:: ENTRIES PROVIDED ::
%%

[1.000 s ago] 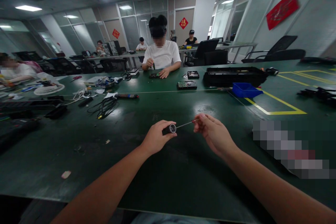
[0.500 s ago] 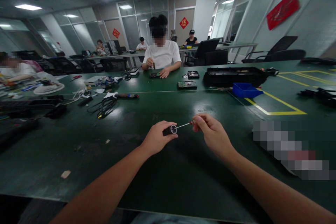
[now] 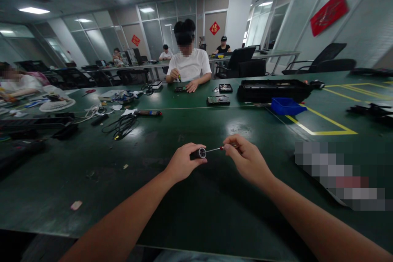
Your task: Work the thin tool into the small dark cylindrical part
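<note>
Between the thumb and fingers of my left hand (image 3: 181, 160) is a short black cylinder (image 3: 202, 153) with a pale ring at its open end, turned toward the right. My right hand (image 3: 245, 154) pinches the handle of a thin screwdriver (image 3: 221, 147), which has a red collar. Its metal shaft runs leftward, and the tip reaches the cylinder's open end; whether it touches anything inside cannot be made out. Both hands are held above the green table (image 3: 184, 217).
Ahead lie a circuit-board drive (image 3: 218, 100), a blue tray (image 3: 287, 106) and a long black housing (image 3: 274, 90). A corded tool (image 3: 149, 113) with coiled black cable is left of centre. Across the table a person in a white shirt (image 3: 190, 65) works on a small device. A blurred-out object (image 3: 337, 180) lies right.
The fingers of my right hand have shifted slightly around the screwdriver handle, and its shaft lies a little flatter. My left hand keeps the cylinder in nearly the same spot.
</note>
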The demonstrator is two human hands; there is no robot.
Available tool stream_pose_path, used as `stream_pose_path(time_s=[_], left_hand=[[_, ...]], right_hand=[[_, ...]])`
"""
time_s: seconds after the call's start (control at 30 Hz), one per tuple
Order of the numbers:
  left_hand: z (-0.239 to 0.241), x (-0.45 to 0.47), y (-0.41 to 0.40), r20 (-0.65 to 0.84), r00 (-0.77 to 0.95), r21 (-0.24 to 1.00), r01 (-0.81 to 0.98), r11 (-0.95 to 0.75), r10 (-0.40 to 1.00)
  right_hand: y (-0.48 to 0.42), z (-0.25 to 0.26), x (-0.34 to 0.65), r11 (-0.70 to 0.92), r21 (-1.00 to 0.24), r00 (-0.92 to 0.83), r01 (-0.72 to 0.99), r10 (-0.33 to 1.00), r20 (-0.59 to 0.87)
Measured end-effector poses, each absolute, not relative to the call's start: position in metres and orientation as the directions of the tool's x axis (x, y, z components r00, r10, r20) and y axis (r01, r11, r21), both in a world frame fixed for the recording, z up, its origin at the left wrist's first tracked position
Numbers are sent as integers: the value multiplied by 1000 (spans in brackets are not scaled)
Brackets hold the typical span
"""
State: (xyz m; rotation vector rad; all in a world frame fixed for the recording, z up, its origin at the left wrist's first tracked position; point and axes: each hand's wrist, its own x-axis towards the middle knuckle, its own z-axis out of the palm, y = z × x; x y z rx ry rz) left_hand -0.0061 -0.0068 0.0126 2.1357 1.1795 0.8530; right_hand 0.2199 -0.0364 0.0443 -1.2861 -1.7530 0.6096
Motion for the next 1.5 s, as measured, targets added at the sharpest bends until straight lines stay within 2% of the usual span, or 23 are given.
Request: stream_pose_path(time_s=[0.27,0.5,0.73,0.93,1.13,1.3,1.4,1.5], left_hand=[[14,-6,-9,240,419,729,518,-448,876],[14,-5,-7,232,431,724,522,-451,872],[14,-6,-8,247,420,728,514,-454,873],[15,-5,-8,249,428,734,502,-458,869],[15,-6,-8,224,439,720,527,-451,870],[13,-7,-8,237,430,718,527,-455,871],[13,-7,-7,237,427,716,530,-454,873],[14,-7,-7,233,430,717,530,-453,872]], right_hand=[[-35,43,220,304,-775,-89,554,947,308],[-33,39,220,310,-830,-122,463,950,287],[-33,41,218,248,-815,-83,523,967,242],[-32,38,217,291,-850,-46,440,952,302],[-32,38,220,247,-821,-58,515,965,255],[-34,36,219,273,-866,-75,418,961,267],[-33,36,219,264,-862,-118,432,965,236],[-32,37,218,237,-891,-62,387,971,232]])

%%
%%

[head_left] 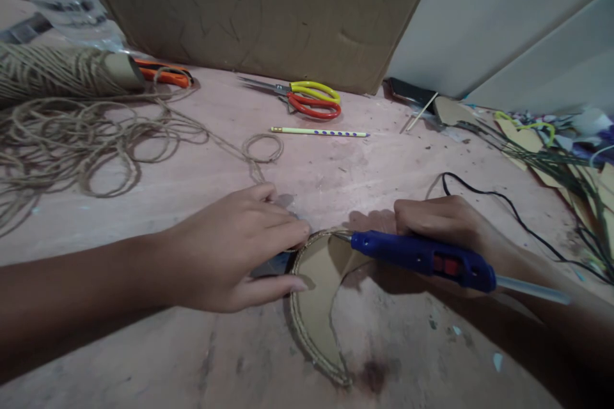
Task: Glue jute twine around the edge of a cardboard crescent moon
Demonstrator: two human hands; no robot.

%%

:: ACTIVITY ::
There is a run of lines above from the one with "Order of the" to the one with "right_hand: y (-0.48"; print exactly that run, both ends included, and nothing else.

:: ANSWER ::
Order of the numbers:
  left_hand: z (-0.239 to 0.241), x (-0.45 to 0.47), y (-0.41 to 0.40), r20 (-0.65 to 0.84), r00 (-0.77 to 0.95), r21 (-0.24 to 1.00), r01 (-0.81 to 0.98), r11 (-0.95 to 0.75), r10 (-0.40 to 1.00)
  right_hand: y (-0.48 to 0.42), z (-0.25 to 0.26), x (-0.34 to 0.65), r11 (-0.70 to 0.92), r21 (-1.00 to 0.24), r00 (-0.92 to 0.83), r01 (-0.72 to 0.99), r10 (-0.33 to 1.00), r20 (-0.59 to 0.87)

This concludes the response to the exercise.